We want to increase the concentration of K (potassium) in the medulla.

1. K+ is secreted into the cortical CD.
2. K+ is then going to be reabsorbed in the medullary CD–> go into the interstitium
3. K+ will then be secreted in the late PT and the descending LOH, increasing K+ in the tubular fluid.
4. The increase of K+ in the tubular fluid will decrease NKCC2 reabsorption in the TAL.
5. Allows more Na+ to remain in the lumen and go into the distal tubule, where it can be used to secrete more K+ into the tubular fluid.
6. Increases K+ secretion

Question 14

What part of the nephron is responsible for both secreting and reabsorping K+ to help fine tune our levels?

Answer 14

DT and cortical CD via principal cells and B intercalated cells.

Question 15

K+ is secreted in the late DT and CCD via principal cells and type B-intercalated cells.
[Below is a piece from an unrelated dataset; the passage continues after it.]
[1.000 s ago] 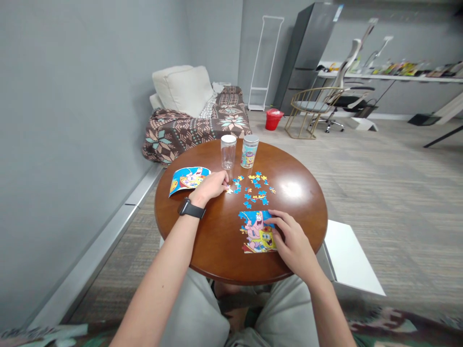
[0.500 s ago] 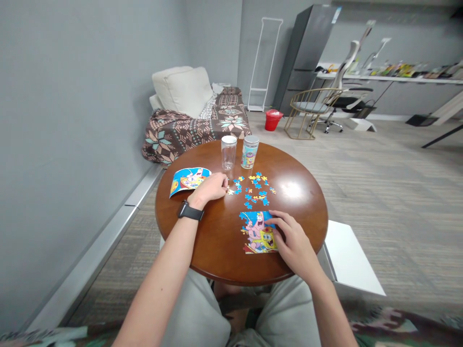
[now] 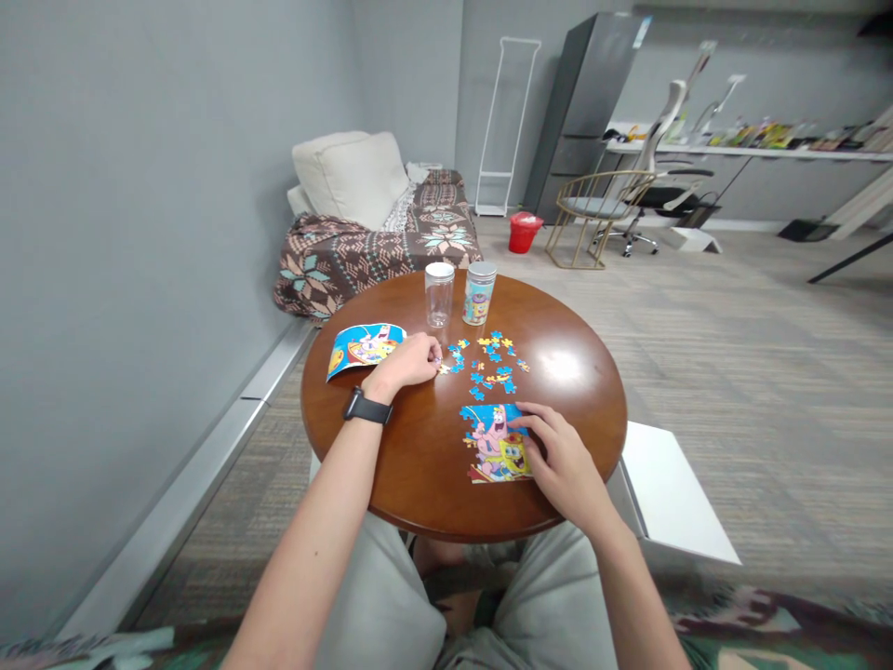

How is it secreted via principal cells?

Answer 15

Principle cell

Apical side: has ENac channels, BK and ROMKC channels.

BL side: Has Na/K ATPase

1. High plasma K+ will cause K to enter the cell via the NaKATPase
2. Na+ enters via the ENac
3. K+ leaves via the ROMKC and ENac

Question 16

Type B cells will also secrete K+

How?

Answer 16

Apical side of the cell: HCO3-/H+ exchanger, K+ leak channels

BL: H/L ATPase

H+ concentration in the ISF is low.

Inside is the type B-intercalated cell, [CO2+H20–> HCO3- + H+], causing a build up of HCO3 and H+.

HCO3-/Cl- exchanger on the apical membrane secetes HCO3- into the urine and reabsorbs Cl-.

H/K ATPase on the BL membrane moves K+ into the cell and reabsorbed H+ into the ISF.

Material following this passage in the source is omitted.